Андрей уехал на объект – проверить платформу и заодно посмотреть, как идёт строительство ветки. Железную дорогу строили в специально отрытой траншее особого профиля, уклоны допускались минимальные. Для их проверки и нужна была хитрой конструкции самоходная платформа. Платформу он оценил как грамотно сконструированную, удобную в работе и добротно сделанную. Недостаток был один: многочисленные приборы, устроенные по принципу строительного уровня, только намного более точные, приходилось заправлять спиртом и только спиртом. Спирт заправляли каждое утро, перед пуском платформы. И каждую ночь он с завидным постоянством исчезал. Андрей слышал, что начальство пыталось пресечь самым решительным образом это безобразие, но все усилия заканчивались ничем. Ни замки, ни даже охрана в виде вооруженного часового не смогли остановить утечки живительной влаги – спирт всё равно исчезал самым мистическим образом. И тогда начальство мудро решило: спирт – списывать.
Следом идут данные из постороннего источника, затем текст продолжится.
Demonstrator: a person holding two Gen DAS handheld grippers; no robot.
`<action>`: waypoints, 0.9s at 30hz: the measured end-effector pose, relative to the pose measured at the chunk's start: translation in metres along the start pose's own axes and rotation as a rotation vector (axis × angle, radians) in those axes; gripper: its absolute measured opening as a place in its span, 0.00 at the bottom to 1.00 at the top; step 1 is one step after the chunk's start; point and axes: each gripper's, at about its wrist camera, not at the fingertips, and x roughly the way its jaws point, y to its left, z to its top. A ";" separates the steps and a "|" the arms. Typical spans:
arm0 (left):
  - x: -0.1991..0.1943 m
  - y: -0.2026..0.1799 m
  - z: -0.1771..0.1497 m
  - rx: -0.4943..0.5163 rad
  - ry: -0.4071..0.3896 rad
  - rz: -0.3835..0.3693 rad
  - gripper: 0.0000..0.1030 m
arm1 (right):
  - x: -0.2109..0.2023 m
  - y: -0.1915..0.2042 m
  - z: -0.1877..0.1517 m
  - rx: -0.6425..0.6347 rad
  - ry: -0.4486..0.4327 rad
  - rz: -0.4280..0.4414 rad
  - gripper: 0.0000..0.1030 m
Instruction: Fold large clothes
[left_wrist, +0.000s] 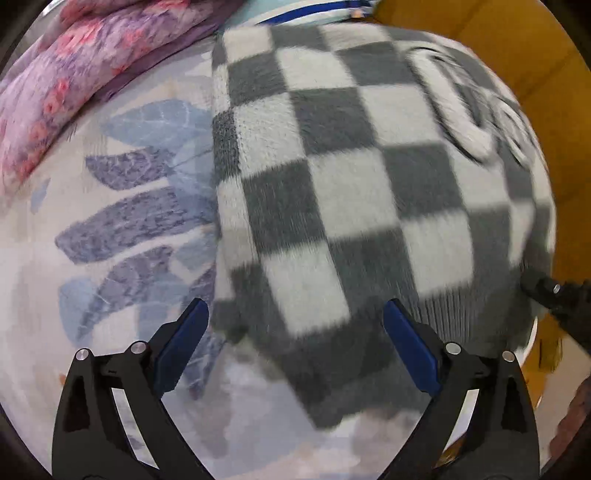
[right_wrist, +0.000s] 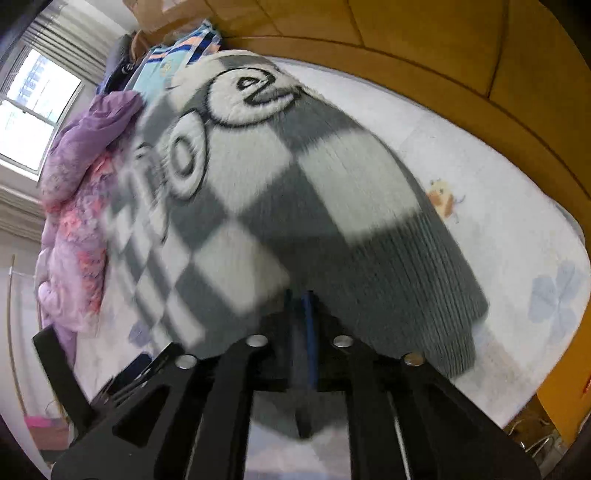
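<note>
A grey-and-white checkered fleece sweater (left_wrist: 351, 177) with black lettering lies on a bed sheet (left_wrist: 110, 229) with a blue leaf print. My left gripper (left_wrist: 295, 317) is open, its blue pads either side of the sweater's near edge, holding nothing. The right gripper shows at the far right of the left wrist view (left_wrist: 554, 291), at the sweater's ribbed hem. In the right wrist view the sweater (right_wrist: 266, 192) fills the middle, and my right gripper (right_wrist: 303, 310) is shut on its ribbed grey hem, lifting it off the sheet (right_wrist: 498, 206).
A purple floral quilt (left_wrist: 55, 81) is bunched at the back left; it also shows in the right wrist view (right_wrist: 77, 206). Striped clothes (right_wrist: 173, 55) are piled beyond the sweater. A wooden bed frame (right_wrist: 461, 66) curves along the right. A window (right_wrist: 33, 107) is at the left.
</note>
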 end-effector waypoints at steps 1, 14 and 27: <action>-0.009 0.001 -0.004 0.007 -0.008 -0.002 0.93 | -0.007 0.002 -0.004 -0.006 -0.009 -0.005 0.31; -0.144 0.026 -0.043 0.006 -0.127 -0.031 0.93 | -0.110 0.079 -0.093 -0.221 -0.296 -0.153 0.91; -0.272 0.069 -0.111 0.033 -0.262 -0.001 0.93 | -0.160 0.165 -0.178 -0.313 -0.368 -0.079 0.92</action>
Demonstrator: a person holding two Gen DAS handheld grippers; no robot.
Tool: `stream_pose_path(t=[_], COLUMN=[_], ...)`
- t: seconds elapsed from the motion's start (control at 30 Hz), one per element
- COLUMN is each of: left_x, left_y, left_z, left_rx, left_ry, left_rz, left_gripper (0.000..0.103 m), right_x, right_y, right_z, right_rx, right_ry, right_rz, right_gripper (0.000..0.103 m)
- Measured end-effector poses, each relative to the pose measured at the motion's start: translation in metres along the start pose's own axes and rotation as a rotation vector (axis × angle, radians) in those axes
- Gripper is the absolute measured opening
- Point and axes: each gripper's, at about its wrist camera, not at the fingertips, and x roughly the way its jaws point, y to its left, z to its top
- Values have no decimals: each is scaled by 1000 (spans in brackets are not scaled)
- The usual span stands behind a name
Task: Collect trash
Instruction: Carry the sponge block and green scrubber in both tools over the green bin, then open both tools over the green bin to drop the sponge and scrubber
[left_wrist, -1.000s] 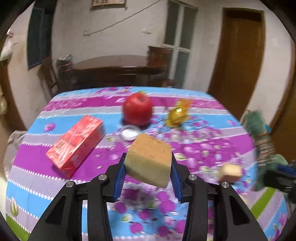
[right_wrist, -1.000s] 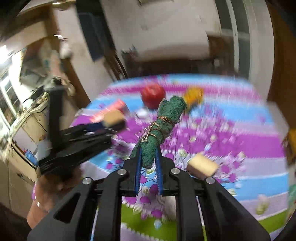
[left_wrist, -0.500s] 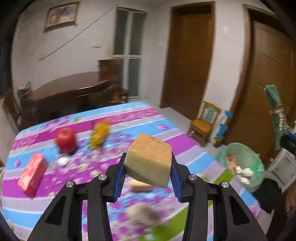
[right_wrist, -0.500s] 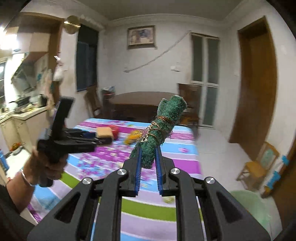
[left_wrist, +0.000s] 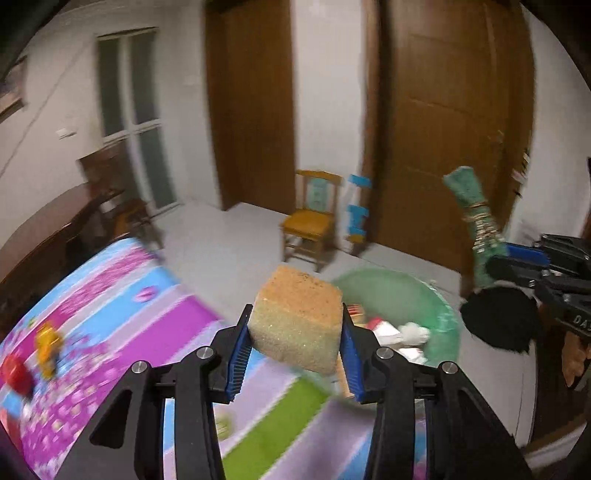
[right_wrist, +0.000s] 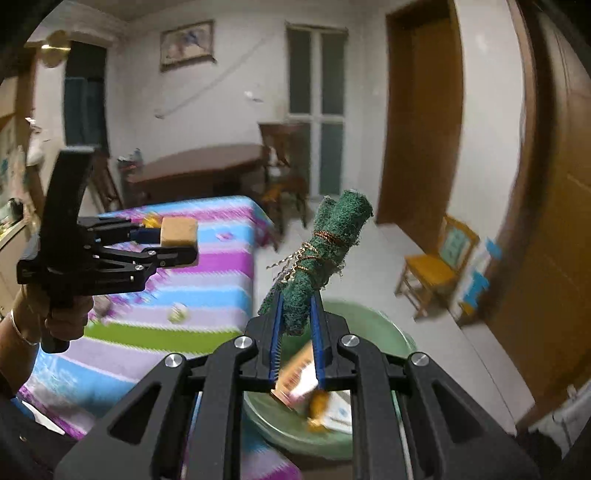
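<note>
My left gripper (left_wrist: 295, 339) is shut on a yellow-brown sponge block (left_wrist: 297, 325), held in the air past the table's corner. Behind the block, on the floor, stands a green basin (left_wrist: 439, 314) with paper scraps inside. My right gripper (right_wrist: 297, 325) is shut on a rolled green scouring cloth (right_wrist: 325, 254) bound with thin wire, above the same green basin (right_wrist: 391, 336). The right gripper (left_wrist: 517, 258) with the cloth (left_wrist: 476, 221) shows at the right of the left wrist view. The left gripper (right_wrist: 177, 240) with the sponge block (right_wrist: 179, 230) shows at the left of the right wrist view.
The table with a striped floral cloth (left_wrist: 122, 306) lies to the left, with a red apple (left_wrist: 14, 373) and a yellow wrapper (left_wrist: 46, 349) on it. A small wooden chair (left_wrist: 310, 221) stands by brown doors (left_wrist: 454, 129). A dark dining table (right_wrist: 199, 170) is at the back.
Both grippers have swung right, away from the table top, to the green basin on the floor. Each keeps its grip: sponge block in the left, green cloth roll in the right.
</note>
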Motion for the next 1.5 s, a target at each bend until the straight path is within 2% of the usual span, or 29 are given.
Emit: stream_pose_path(t=[0.13, 0.27, 0.43, 0.5, 0.63, 0.97, 1.03, 1.07, 1.1, 1.13, 1.17, 1.2, 1.5], left_x=[49, 91, 116, 125, 132, 127, 128, 129, 131, 133, 133, 132, 124], left_y=[-42, -71, -88, -83, -88, -73, -72, -72, -71, -69, -68, -67, -62], left_z=[8, 4, -14, -20, -25, -25, -24, -24, -25, -26, -26, -26, -25], left_rx=[45, 72, 109, 119, 134, 144, 150, 149, 146, 142, 141, 143, 152], left_ry=[58, 114, 159, 165, 165, 160, 163, 167, 172, 174, 166, 157, 130], left_rz=[-70, -67, -47, -40, -21, -3, 5, 15, 27, 37, 42, 51, 95], left_gripper=[45, 45, 45, 45, 45, 45, 45, 46, 55, 61, 70, 70, 70], right_x=[13, 20, 34, 36, 39, 54, 59, 61, 62, 65, 65, 65, 55], right_y=[-25, -46, -55, -54, -58, -61, -61, -62, -62, -63, -64, -65, -66], right_z=[-19, -36, -44, -46, -46, -43, -41, -41, -42, -43, -43, -44, -47], right_rx=[37, 61, 59, 57, 60, 46, 36, 36, 34, 31, 34, 39, 49], right_ry=[79, 136, 175, 177, 179, 198, 205, 207, 210, 218, 215, 210, 187], right_rz=[-8, 1, 11, 17, 29, 34, 32, 31, 28, 21, 6, -3, -5], right_gripper=[13, 13, 13, 13, 13, 13, 16, 16, 19, 30, 34, 38, 38])
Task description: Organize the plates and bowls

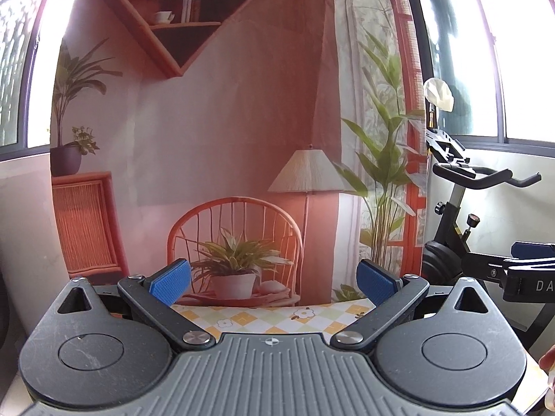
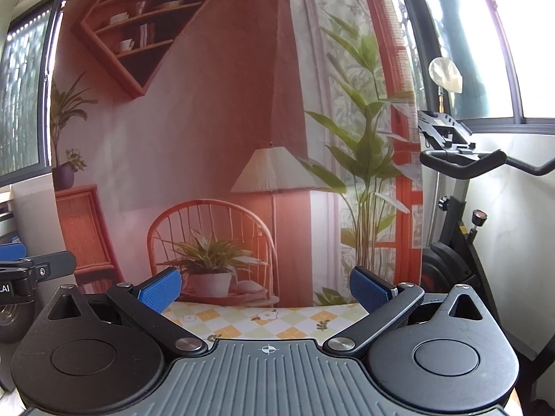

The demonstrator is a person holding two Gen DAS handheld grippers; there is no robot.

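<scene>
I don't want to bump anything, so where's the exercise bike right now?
The exercise bike stands at the right edge of both views, beside the printed backdrop and under the window, beyond the checkered tablecloth.

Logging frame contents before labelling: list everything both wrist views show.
tablecloth: 1, yellow, green and white check with flowers, below both tongs
printed backdrop: 1, pink room scene with shelf, chair, lamp, plants, hanging behind the table
exercise bike: 1, black, right of the backdrop
windows: dark frames, both sides
plates or bowls: none in view
left tongs: 1, black with blue pads, open, empty
right tongs: 1, black with blue pads, open, empty
</scene>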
Вот для этой-то платформы Андрей и привёз свою бочку. Продержаться надо было недолго – он полагал, всего дней пять, не больше. За бочку он особо не беспокоился – ещё в казарме они с Дармоедовым затравили спирт зелёнкой и написали на железном боку «ЯД». Спирт остро запах аптекой, цветом стал гадко-зелёным. И Андрей рассудил, что такую дрянь вряд ли кто осмелится пить. Приборам же краситель помешать не должен, по крайней мере, он сильно на это надеялся. С такими мыслями он спокойно катался на платформе вдвоём с машинистом до рассвета – снимал показания.
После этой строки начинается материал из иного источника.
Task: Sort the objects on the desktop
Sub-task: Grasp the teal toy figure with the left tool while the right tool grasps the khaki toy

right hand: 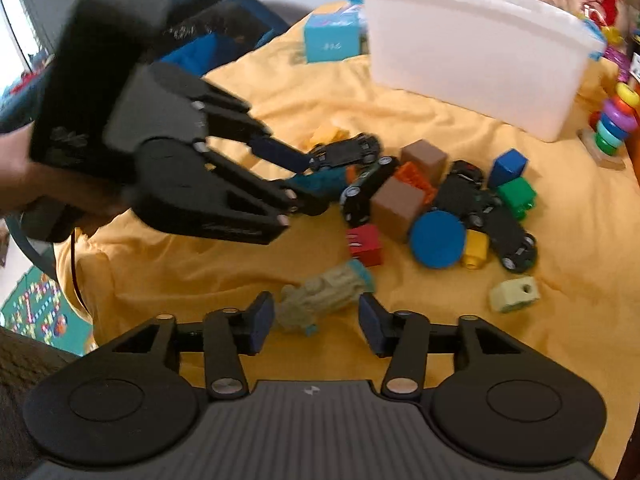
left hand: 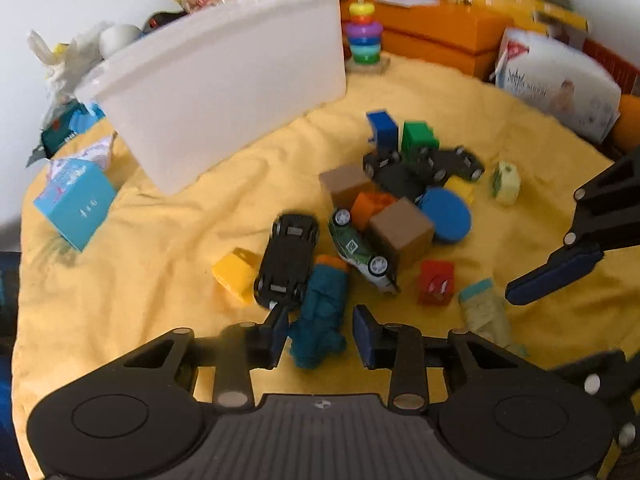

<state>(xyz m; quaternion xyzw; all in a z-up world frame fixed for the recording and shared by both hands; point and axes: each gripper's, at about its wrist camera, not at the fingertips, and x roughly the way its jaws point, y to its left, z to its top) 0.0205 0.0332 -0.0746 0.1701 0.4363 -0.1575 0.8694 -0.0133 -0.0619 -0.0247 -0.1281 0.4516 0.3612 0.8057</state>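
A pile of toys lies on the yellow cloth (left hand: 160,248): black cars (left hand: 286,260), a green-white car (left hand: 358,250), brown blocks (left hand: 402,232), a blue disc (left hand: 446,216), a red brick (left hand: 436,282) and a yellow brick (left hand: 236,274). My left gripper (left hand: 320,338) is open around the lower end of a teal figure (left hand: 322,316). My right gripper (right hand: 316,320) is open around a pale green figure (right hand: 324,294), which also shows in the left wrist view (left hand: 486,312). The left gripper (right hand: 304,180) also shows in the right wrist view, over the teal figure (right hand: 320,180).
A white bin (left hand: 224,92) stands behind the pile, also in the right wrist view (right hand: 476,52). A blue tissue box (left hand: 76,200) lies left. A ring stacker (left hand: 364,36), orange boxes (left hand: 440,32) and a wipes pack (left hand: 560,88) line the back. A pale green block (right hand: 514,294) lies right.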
Ковалёв с Дармоедовым устроились вдали от любопытных глаз, в подсобке, и решали философские проблемы, разбавляя спирт чистейшей родниковой водою и закусывая «краковской» копчёной колбасой с чесноком и свежими помидорами. Дело плавно и неуклонно шло к тому, чтоб вполголоса затянуть «Эй, баргузин» или «Горит свечи огарочек». Неторопливую беседу самым возмутительным образом нарушил санинструктор, который с шумом ворвался в подсобку, чем бесповоротно испортил благостное настроение Ковалёва. Санинструктор отчеканил по форме, обращаясь к Дармоедову, что с поставленной задачей справиться нет никакой возможности по причине отсутствия оружия. Ковалёв начал потихоньку заводиться. Врываются тут, шумят, беспокойство вносят. Он зыркнул мутными глазами и грозно спросил:
– Кто таков?
– Санинструктор ефрейтор Банько! – доложил, вытянувшись в струнку, санинструктор.
– Который Банько? – не понял Дармоедов. А или Е?
– Е. Банько!
– Как-как твоя фамилия? – насторожился Ковалёв.
– Да отстань ты от него, – вмешался Дармоедов, – у всех у нас фамилии хороши. Свободен, ефрейтор, я сам боровом займусь., – и вяло махнул рукой. Банько, облегченно вздохнув, исчез.